While the WHO hasn’t made any official decisions yet, reclassification could potentially have beneficial outcomes for members of the LGBT community. “What we have to look at is social ramifications of the experience of transgender people,” Green says. And one of the things the WHO’s decision would do, he says, is clear up some of the cross-cultural confusion surrounding gender and sexual orientation. “It’s a very complex subject, and there’s very little known about it from a clear technical perspective,” Green says. Still, moving away from classifying transgender as a mental disorder is a positive step, he says, because transgender identity is linked to a person’s physical nature (gender confirmation surgery, potential roots in endocrinology, etc.) in many ways.
That said, the decision to potentially re-categorize transgender identity under the sexual health umbrella is a little complicated—and could potentially be a step in the wrong direction. “I think it kind of misses the mark,” Green says. He mentioned that sexual health issues include things like the inability to orgasm and, in some cases, pregnancy—not gender identity. “There is nothing sexual about gender when it comes to health,” Ehrensaft reiterates. “It’s all about who you know yourself to be—as male, female, or other—and how you want to present your gender to the world. Anything having to do with sex organs and sexual functioning is a different issue.” Still, it’s a step nonetheless. “That’s sort of the mentality that we’re having to deal with—that’s there’s something wrong with a person if their gender doesn’t match the sex of their body,” Green says. “So where do we [classify] that so people can be properly treated in a humane fashion, rather than in a damaging one? There’s a struggle.”

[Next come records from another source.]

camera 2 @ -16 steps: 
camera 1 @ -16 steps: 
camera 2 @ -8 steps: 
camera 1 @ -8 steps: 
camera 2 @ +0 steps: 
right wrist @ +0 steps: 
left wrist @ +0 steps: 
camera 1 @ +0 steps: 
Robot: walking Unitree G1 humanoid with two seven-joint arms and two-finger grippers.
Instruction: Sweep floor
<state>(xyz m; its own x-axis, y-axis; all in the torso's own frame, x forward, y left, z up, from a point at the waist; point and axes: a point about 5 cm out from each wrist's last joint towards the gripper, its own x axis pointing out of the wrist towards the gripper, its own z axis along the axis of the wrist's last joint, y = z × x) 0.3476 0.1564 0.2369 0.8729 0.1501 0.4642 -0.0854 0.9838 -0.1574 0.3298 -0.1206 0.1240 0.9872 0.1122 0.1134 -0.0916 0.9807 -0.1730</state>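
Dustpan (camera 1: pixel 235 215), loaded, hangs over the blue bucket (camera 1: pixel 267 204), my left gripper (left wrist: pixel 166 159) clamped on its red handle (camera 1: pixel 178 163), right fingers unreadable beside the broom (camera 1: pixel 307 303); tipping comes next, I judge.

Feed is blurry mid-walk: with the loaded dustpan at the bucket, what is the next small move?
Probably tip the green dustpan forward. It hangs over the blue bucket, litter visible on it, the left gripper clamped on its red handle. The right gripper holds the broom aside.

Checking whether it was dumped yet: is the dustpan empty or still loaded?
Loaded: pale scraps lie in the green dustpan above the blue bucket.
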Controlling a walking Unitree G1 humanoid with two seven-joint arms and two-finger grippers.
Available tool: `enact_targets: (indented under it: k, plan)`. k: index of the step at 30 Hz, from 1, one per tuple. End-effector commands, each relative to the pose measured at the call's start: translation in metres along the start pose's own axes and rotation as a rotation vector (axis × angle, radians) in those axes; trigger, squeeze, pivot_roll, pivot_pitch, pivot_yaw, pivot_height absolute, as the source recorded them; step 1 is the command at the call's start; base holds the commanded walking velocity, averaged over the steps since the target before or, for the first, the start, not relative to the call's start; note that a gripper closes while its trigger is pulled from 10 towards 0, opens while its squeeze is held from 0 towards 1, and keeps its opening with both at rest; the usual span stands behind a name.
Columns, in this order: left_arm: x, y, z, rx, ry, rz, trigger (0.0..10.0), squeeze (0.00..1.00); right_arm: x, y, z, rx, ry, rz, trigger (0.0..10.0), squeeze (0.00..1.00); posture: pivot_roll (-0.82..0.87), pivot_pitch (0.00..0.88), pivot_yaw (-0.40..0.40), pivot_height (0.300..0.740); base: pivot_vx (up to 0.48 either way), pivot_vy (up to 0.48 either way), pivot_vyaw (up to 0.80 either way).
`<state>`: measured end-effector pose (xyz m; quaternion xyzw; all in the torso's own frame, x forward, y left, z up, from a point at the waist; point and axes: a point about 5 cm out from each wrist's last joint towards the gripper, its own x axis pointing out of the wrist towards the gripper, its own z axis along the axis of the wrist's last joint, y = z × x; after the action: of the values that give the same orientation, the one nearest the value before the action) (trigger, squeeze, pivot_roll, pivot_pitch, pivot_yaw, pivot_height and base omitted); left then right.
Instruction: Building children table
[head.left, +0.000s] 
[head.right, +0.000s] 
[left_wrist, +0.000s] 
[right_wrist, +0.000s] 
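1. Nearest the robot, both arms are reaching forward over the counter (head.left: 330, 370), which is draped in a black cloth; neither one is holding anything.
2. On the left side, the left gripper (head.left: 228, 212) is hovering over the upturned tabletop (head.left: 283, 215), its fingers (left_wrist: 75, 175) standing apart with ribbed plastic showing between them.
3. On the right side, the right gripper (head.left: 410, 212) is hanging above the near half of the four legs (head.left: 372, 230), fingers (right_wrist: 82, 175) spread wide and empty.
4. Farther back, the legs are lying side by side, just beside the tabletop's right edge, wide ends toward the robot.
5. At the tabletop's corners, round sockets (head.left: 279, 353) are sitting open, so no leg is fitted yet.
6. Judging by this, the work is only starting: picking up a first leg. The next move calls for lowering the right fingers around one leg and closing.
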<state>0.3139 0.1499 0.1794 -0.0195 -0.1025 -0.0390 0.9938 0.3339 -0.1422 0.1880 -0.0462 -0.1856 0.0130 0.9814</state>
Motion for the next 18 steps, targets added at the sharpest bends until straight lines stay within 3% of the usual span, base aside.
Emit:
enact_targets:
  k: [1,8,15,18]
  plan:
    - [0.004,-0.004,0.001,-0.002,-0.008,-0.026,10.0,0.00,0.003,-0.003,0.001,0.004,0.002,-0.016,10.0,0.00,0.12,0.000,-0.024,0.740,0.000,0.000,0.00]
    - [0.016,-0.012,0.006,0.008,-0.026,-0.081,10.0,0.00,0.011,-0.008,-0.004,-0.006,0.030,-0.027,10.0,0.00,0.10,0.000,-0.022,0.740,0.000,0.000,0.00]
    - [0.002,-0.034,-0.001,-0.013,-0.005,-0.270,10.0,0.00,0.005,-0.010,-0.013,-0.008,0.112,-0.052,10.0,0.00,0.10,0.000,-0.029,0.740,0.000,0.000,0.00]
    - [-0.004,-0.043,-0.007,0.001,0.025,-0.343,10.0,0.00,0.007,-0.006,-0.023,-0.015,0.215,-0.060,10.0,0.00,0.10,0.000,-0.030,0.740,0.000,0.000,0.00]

So far, the proposed reclassification has been approved by every committee that’s discussed it—leaving it under review for the latest edition of the WHO’s ICD. Geoffrey Reed, a professor who worked on the Lancet Psychiatry study, told the New York Times that the re-categorization wasn’t receiving opposition from the WHO and suggested we might see the change as soon as May 2018, when the newly revised version of the ICD is approved.
“Trans people, like anybody else, have identities that need to be respected,” Green says. “And all of the people who are affected by these sex and gender misunderstandings—and our lack of scientific knowledge—do not deserve to be vilified or stigmatized or punished in any way. That’s what we’re trying to move toward in the awkward world of policy making.”